### Exercise
You are asked to reproduce the listing exactly and to omit its pictures.

*** Exercise data ***

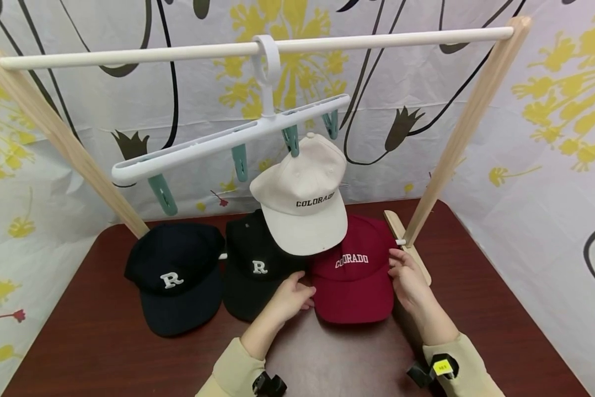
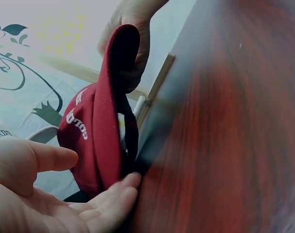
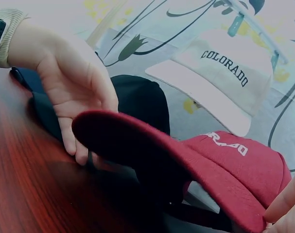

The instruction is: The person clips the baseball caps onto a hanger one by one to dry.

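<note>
A red baseball cap with white COLORADO lettering sits on the table between both hands, its brim toward me. My left hand is at the left edge of its brim, fingers low beside the brim and thumb apart from them in the left wrist view. At the cap's right side is my right hand, its fingertips touching the edge where brim and crown meet. Above and behind, a white COLORADO cap hangs from a teal clip on a white hanger.
A black cap and a navy cap, each with a white R, lie to the left on the dark red table. The hanger hooks over a white rod between wooden posts. Other teal clips hang unused.
</note>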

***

### Your solution
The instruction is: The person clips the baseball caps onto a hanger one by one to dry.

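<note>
A red baseball cap with white COLORADO lettering sits on the table between both hands, its brim toward me. My left hand is at the left edge of its brim, fingers low beside the brim and thumb apart from them in the left wrist view. At the cap's right side is my right hand, its fingertips touching the edge where brim and crown meet. Above and behind, a white COLORADO cap hangs from a teal clip on a white hanger.
A black cap and a navy cap, each with a white R, lie to the left on the dark red table. The hanger hooks over a white rod between wooden posts. Other teal clips hang unused.
</note>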

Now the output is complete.